Understanding Affordability

A new initiative at MIT's Center for Real Estate is helping to tackle the high cost of homes.

  • October 2005
  • By Jim H. Smith

You can easily drive past Elm Brook and miss it. The 13-acre Concord, MA, housing project is tucked along a meandering cul-de-sac. A marshy area, dense with viny growth, encircles most of the development, blocking it from the views of neighbors to the east and west. To the south, Elm Brook abuts undeveloped land.

There are 12 houses: clapboard-clad capes, saltboxes, and two-story colonials, all with less than 180 square meters of living space. They are single-family units on small lots landscaped to conform to the natural environment. Each of these three-bedroom modular houses was crafted to meet exacting energy standards in central New York state and then shipped to Massachusetts for on-site assembly.

Completed just three years ago, Elm Brook offers no hints of the local resistance that Toby Kramer, SM '91, a Concord real-estate consultant, and Peter Roth, MAR '85, SM '86, developer of the project, encountered in bringing the project to reality. The Elm Brook homes seem, well, commonplace. But in a community where expensive historic properties abound, these houses are an increasingly rare commodity. They are "affordable."

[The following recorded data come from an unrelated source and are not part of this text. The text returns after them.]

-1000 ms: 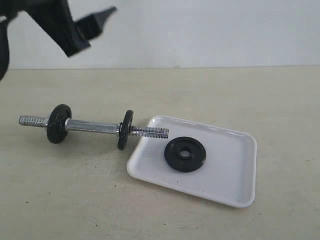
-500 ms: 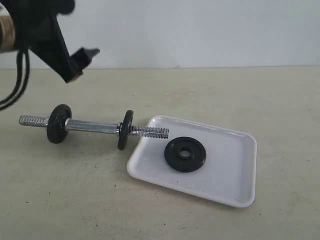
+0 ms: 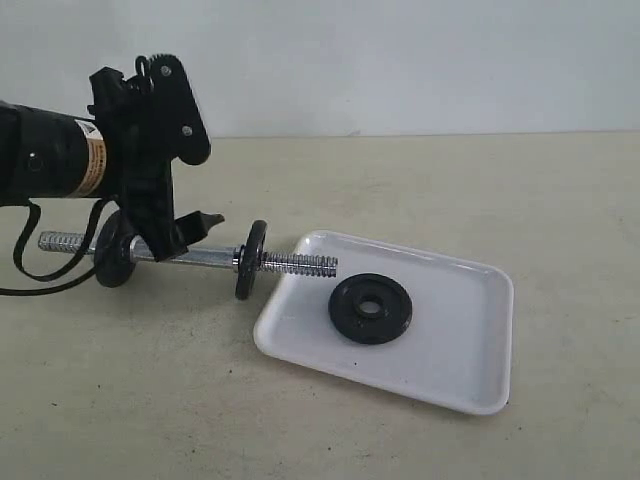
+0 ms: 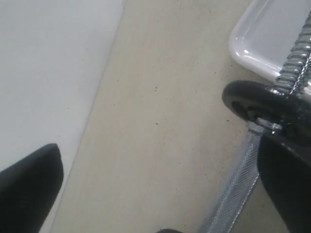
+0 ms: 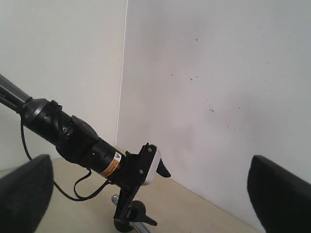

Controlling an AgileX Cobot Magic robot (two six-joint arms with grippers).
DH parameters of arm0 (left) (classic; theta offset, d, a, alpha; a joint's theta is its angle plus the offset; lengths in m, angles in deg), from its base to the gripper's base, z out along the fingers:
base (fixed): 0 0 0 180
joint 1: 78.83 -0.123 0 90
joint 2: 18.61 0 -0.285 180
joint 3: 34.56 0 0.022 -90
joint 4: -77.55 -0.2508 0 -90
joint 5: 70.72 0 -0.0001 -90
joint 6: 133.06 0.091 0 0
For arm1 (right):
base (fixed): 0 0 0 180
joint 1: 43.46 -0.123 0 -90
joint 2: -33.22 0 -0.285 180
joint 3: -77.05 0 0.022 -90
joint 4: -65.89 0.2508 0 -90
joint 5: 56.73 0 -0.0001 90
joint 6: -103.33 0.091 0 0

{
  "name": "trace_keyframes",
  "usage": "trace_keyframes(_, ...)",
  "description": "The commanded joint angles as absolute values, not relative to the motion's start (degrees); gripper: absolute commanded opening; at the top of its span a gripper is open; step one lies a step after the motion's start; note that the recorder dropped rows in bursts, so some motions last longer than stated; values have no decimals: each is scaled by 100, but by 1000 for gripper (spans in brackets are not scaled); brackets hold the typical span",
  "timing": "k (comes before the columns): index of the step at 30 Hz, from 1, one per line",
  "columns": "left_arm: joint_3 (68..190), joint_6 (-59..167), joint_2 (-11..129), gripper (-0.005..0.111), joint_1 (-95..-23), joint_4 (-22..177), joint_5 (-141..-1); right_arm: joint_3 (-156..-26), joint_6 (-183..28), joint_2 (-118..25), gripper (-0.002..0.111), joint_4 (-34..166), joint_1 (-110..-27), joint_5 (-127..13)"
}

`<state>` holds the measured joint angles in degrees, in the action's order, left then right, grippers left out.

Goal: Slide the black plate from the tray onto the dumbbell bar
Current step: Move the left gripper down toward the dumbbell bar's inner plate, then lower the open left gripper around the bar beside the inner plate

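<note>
Left arm: enters from the left edge of the exterior view, roughly level, wrist bent down. The left gripper (image 3: 190,232) sits low over the smooth middle of the bar (image 3: 212,259), between the left disc (image 3: 108,264) and the middle disc (image 3: 250,260). In the left wrist view its fingers (image 4: 29,189) stand wide apart, with the bar's rough grip running just beside the finger at the frame's right. Contact with the bar cannot be confirmed.

Right arm: the right gripper (image 5: 153,194) is raised and faces the wall (image 5: 218,87). Its two fingers are spread to the lower corners of its own view and hold nothing.

Change from half a second ago: the left gripper was in the upper left of the exterior view, clear above the bar, and has since dropped to bar level. Bar, discs and tray (image 3: 460,345) have not shifted.

Black plate (image 3: 370,308): lies flat in the tray, left of the tray's centre, just below the bar's threaded end (which overhangs the tray's upper-left rim).

Obstructions: the gripper covers the upper right of the left disc and a stretch of bar. The left wrist view catches only one tray corner, at upper right. The table (image 3: 150,400) carries everything.
</note>
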<state>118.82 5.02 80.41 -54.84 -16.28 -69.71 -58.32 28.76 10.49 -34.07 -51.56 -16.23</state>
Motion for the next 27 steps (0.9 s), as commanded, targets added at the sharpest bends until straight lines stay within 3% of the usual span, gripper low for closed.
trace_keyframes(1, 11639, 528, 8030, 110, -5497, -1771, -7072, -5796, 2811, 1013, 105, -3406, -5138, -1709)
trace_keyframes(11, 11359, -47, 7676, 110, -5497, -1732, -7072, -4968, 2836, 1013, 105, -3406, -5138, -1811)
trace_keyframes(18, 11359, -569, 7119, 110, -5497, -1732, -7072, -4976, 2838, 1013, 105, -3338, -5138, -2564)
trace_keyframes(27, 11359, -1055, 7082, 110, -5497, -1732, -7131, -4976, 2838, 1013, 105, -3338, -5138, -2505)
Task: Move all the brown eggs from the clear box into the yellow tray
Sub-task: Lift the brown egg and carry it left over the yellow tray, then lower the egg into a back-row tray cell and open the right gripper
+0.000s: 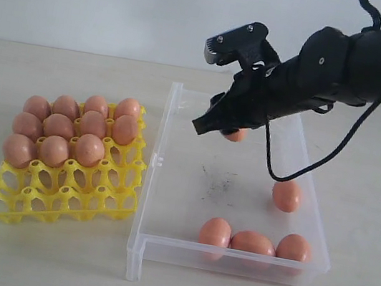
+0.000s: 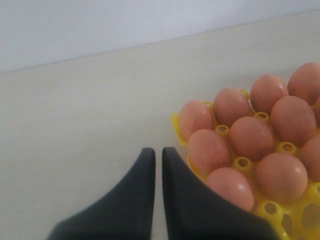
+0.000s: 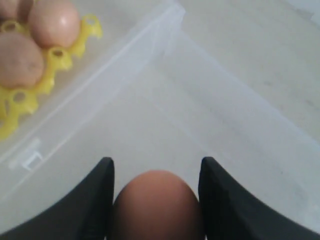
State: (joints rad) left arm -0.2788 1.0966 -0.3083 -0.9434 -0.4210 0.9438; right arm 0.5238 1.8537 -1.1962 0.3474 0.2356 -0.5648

Housing affordability is a complex issue. For many years, conventional wisdom held that a household should not spend more than 30 percent of its income on housing. But that view does little to help policymakers address the region's needs. Much more useful is a clear understanding of a community's proximity to job markets. Affordable housing that is 25 miles from a concentration of employers is not as valuable as housing within 10 miles. States and communities cannot develop appropriate housing policies without a tangible definition of the problem to be solved. And that means understanding just what affordability means. Through its new Housing Affordability Initiative (HAI), MIT's Center for Real Estate is helping the housing industry do that.